* **PROBLEM TO WORK ON**
Reproduce each line of the data exactly as it is.

* **RAW DATA**
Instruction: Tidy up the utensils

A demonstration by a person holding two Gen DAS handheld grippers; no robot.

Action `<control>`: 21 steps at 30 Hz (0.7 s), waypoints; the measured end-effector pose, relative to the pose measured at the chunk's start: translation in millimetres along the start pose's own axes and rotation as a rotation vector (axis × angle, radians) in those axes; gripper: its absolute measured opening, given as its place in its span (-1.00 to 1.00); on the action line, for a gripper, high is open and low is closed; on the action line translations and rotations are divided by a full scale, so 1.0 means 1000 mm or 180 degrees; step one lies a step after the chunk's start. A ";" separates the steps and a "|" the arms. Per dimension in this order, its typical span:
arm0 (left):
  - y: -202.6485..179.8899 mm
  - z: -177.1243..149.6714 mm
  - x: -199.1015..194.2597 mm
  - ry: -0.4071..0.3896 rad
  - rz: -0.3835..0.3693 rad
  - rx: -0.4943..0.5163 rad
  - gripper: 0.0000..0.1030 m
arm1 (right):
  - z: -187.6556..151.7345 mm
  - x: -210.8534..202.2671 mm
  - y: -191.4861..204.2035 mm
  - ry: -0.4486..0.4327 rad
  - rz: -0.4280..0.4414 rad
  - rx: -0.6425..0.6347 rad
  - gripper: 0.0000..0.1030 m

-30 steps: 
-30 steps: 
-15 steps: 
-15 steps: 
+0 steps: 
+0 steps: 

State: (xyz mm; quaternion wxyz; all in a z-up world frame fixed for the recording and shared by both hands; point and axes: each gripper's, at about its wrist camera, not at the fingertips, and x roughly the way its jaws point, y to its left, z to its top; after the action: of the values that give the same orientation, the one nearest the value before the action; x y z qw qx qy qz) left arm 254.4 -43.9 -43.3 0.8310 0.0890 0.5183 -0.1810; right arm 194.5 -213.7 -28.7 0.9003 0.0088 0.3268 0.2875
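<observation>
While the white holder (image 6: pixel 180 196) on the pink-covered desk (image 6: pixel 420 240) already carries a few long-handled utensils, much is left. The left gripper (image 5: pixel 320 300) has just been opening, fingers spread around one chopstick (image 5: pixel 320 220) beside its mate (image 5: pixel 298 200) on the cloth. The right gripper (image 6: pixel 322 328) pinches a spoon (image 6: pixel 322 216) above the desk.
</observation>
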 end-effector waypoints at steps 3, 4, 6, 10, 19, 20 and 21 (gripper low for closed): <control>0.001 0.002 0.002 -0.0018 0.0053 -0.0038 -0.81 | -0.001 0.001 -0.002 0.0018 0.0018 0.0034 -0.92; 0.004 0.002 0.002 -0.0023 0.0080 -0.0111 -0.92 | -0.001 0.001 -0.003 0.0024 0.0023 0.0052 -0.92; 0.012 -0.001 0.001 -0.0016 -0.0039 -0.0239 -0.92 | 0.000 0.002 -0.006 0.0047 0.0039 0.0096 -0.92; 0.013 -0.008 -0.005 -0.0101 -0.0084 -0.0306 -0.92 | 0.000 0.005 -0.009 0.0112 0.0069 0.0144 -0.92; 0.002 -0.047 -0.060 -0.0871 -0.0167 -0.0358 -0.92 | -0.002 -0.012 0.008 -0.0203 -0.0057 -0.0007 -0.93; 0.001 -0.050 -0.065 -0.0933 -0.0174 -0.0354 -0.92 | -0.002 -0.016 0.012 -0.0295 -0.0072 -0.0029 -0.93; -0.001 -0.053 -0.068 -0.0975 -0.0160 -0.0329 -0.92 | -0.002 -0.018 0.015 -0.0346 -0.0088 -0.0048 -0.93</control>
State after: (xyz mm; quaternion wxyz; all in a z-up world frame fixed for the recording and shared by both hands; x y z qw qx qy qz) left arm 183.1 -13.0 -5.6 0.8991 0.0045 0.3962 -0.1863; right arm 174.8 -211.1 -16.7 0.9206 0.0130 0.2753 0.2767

* **ANSWER TO THIS EXERCISE**
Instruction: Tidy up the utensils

A demonstration by a person holding two Gen DAS handheld grippers; no robot.

Action `<control>`: 21 steps at 30 Hz (0.7 s), waypoints; the measured end-effector pose, relative to the pose measured at the chunk's start: translation in millimetres along the start pose's own axes and rotation as a rotation vector (axis × angle, radians) in those axes; gripper: its absolute measured opening, given as its place in its span (-1.00 to 1.00); on the action line, for a gripper, high is open and low is closed; on the action line translations and rotations are divided by a full scale, so 1.0 means 1000 mm or 180 degrees; step one lies a step after the chunk's start. A ";" separates the steps and a "|" the arms. Per dimension in this order, its typical span:
arm0 (left):
  - y: -202.6485..179.8899 mm
  - z: -177.1243..149.6714 mm
  - x: -199.1015..194.2597 mm
  - ry: -0.4071..0.3896 rad
  - rz: -0.3835..0.3693 rad
  - rx: -0.4943..0.5163 rad
  - gripper: 0.0000..0.1030 m
arm1 (right):
  - z: -187.6556..151.7345 mm
  - x: -210.8534..202.2671 mm
  - y: -191.4861..204.2035 mm
  - ry: -0.4486..0.4327 rad
  - rz: -0.4280..0.4414 rad
  - rx: -0.6425..0.6347 rad
  - gripper: 0.0000..0.1030 m

-30 steps: 
-30 steps: 
-15 steps: 
-15 steps: 
+0 steps: 
+0 steps: 

State: (xyz mm; quaternion wxyz; all in a z-up world frame fixed for the recording and shared by both hands; point and axes: each gripper's, at about its wrist camera, not at the fingertips, and x roughly the way its jaws point, y to its left, z to its top; after the action: of the values that give the same orientation, the one nearest the value before the action; x y z qw qx qy qz) left arm 254.4 -43.9 -43.3 0.8310 0.0890 0.5183 -0.1810; right arm 194.5 -213.7 -28.7 0.9003 0.0088 0.3268 0.2875
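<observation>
While the white holder (image 6: pixel 180 196) on the pink-covered desk (image 6: pixel 420 240) already carries a few long-handled utensils, much is left. The left gripper (image 5: pixel 320 300) has just been opening, fingers spread around one chopstick (image 5: pixel 320 220) beside its mate (image 5: pixel 298 200) on the cloth. The right gripper (image 6: pixel 322 328) pinches a spoon (image 6: pixel 322 216) above the desk.
</observation>
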 end-effector waypoints at steps 3, 4, 6, 10, 19, 20 and 21 (gripper low for closed): <control>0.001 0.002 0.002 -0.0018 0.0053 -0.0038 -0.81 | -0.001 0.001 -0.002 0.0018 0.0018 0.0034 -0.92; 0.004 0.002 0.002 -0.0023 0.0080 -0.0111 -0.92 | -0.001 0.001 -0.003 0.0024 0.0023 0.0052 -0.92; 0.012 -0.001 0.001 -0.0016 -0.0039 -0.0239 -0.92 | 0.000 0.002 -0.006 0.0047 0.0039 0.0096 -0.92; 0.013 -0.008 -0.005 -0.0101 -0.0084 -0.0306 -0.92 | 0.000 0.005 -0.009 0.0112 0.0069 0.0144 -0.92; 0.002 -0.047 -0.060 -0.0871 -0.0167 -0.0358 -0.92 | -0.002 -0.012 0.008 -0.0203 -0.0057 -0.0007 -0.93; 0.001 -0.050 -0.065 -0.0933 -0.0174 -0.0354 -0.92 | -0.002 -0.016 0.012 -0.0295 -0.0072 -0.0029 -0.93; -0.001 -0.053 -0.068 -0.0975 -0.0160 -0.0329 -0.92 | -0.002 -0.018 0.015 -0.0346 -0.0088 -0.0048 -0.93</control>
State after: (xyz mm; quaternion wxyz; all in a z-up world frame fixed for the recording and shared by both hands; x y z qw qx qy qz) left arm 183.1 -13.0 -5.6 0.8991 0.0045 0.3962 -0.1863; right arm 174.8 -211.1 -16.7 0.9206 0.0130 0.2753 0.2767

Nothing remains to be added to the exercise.